Las opciones para acabar con la guerra son pocas en Libia, pero los peligros no. Roberto Casín analiza desde Miami el conflicto en ese país.

El tiempo apremia y el conflicto en Libia no halla fin. Los ataques y contraataques entre las tropas leales a Moammar Gadhafi y los rebeldes se suceden al compás de los días. Desde que se inició la revuelta el 15 de febrero, la oposición estima que al menos han muerto entre 8.000 y 10.000 personas, y los bombardeos aéreos de la coalición internacional encabezada inicialmente por Francia, EE.UU. y el Reino Unido hasta ahora no han ido más allá de poner freno a las fuerzas gubernamentales para impedir represalias masivas contra la población civil.

La sublevación cívico-militar que desencadenó el conflicto estuvo inspirada en los ideales de las rebeliones en Túnez y en Egipto. Sin embargo, el panorama es un tanto diferente en Libia, un país donde han predominado poderosas estructuras de mando tribales y donde no ha habido una pujante sociedad civil como la que dio al traste con el gobernante egipcio Hosni Mubarak. A todas luces en Libia no es cosa de llevar a cabo reformas políticas bajo la tutela del ejército, como en Egipto.

Aunque el Consejo de Seguridad de Naciones Unidas aprobó el 17 de marzo la Resolución 1973 para establecer una zona de exclusión aérea, y desde entonces las fuerzas de la coalición han estado destruyendo aviones, aeropuertos y hasta tanques de Gadhafi, el mandato de la ONU no es para derrocar al gobernante libio.
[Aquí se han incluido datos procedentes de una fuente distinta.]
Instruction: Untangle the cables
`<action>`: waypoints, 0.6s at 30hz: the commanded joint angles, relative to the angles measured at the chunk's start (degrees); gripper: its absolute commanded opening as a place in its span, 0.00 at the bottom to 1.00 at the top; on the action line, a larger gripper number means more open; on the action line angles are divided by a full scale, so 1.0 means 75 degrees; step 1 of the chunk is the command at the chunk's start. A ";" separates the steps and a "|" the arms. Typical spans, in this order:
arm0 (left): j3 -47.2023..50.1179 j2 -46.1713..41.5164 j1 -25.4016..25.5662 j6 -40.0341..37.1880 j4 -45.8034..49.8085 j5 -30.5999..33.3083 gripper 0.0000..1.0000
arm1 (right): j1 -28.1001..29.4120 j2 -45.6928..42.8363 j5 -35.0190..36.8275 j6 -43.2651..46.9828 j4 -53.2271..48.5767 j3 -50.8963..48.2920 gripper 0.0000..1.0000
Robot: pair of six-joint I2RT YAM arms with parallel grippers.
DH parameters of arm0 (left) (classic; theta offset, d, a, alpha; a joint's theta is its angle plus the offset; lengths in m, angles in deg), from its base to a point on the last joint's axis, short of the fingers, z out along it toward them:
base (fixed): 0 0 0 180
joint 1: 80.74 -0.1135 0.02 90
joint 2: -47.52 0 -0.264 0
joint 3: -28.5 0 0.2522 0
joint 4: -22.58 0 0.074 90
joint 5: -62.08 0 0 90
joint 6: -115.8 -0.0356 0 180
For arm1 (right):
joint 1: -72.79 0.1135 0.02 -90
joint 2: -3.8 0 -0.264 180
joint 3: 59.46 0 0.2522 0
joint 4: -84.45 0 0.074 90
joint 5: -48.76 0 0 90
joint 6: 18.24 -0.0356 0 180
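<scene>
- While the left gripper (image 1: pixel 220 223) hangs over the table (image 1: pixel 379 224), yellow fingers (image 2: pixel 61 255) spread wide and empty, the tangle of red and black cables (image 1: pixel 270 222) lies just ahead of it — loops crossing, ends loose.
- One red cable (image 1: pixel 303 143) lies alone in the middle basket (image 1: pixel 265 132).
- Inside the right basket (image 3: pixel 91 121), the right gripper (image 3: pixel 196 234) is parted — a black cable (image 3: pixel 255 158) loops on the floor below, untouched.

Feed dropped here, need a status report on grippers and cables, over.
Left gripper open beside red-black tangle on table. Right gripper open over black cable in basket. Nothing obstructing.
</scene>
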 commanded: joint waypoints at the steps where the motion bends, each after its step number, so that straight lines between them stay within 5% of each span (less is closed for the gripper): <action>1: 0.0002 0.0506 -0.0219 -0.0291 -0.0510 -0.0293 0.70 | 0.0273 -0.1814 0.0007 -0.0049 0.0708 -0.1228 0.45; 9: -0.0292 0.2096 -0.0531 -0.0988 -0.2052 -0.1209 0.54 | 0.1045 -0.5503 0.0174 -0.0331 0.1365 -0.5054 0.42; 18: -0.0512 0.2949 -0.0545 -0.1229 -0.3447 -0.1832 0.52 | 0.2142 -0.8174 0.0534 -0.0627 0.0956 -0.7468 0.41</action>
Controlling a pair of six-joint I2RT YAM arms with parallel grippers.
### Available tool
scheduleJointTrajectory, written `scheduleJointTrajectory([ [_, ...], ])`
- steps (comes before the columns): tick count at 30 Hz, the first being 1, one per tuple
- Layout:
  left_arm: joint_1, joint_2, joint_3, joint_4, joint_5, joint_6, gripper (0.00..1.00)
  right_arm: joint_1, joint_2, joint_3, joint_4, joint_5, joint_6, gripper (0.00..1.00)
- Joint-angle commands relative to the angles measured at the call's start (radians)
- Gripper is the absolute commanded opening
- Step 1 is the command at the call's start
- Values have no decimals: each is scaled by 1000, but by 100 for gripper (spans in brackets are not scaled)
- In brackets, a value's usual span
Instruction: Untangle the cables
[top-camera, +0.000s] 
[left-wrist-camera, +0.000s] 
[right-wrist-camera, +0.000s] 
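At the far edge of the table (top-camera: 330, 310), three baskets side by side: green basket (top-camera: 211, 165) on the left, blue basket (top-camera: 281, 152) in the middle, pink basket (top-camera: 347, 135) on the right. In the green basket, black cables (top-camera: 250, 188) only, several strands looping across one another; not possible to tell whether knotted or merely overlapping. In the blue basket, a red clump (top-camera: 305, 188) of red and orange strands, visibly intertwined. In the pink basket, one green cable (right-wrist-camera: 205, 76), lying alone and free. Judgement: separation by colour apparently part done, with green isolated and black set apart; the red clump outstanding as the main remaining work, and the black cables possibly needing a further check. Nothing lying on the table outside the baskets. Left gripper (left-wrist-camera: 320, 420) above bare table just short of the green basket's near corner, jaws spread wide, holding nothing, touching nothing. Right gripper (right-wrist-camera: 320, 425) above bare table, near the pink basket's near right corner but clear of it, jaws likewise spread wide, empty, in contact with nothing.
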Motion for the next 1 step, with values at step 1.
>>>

Y algunos países europeos todavía tienen dudas de a quién representa realmente el opositor Consejo Nacional de Transición, la única cabeza visible de los rebeldes.

De manera que, aunque la OTAN asuma directamente el mando de esas operaciones, con la suma de países árabes como Qatar y los Emiratos Arabes Unidos, parece poco probable el escenario de una arrolladora victoria militar a menos que Gadhafi deponga las armas. Por lo que ya se dice que los aliados estarían considerando armar a los rebeldes en vista de que los ataques aéreos no han logrado desvertebrar lo suficiente a las fuerzas de Gadhafi.

Esta última variante, a expensas de que pueda demostrarse que la Resolución de la ONU otorga suficiente flexibilidad para permitirla, deja abierta las puertas a un segundo escenario, el de una guerra que se prolongaría quién sabe por cuánto tiempo más. Turquía, país miembro de la OTAN ha reiterado que se opone a una intervención militar directa de la alianza en Libia.

Baste recordar que desde 1978, hay cascos azules de la ONU en el Líbano; desde hace ya 10 años, las tropas de la Fuerza Internacional de Asistencia a la Seguridad en Afganistán combaten en ese país, y desde 2007 existe un contingente militar de paz de la Unión Africana (UA) en Somalia que no ha conseguido impedir que ese país permanezca trágicamente fragmentado.

El tercer escenario posible en Libia, el de una salida pacífica negociada, parece haber cobrado fuerza en los últimos días. Se dice que Francia y el Reino Unido estarían “cocinando” una opción más viable. En Etiopía la UA ha estado haciendo otro tanto. Y el propio presidente francés, Nicolás Sarkozy, declaró que “habrá una iniciativa franco-británica para mostrar que la solución no es sólo militar”. Probablemente se sepa el martes entrante en una reunión que habrá en Londres.

Por lo pronto, no hay nada seguro salvo que los combates entre Gadhafi y los rebeldes siguen, y que Idriss Deby , presidente de Chad –país vecino de Libia-, dijo que los terroristas del grupo Al Qaeda del Magreb Islámico se han aprovechado de la situación para robar armamento de los arsenales libios, incluidos misiles tierra-aire. De modo que los peligros generados por el conflicto siguen siendo muchos.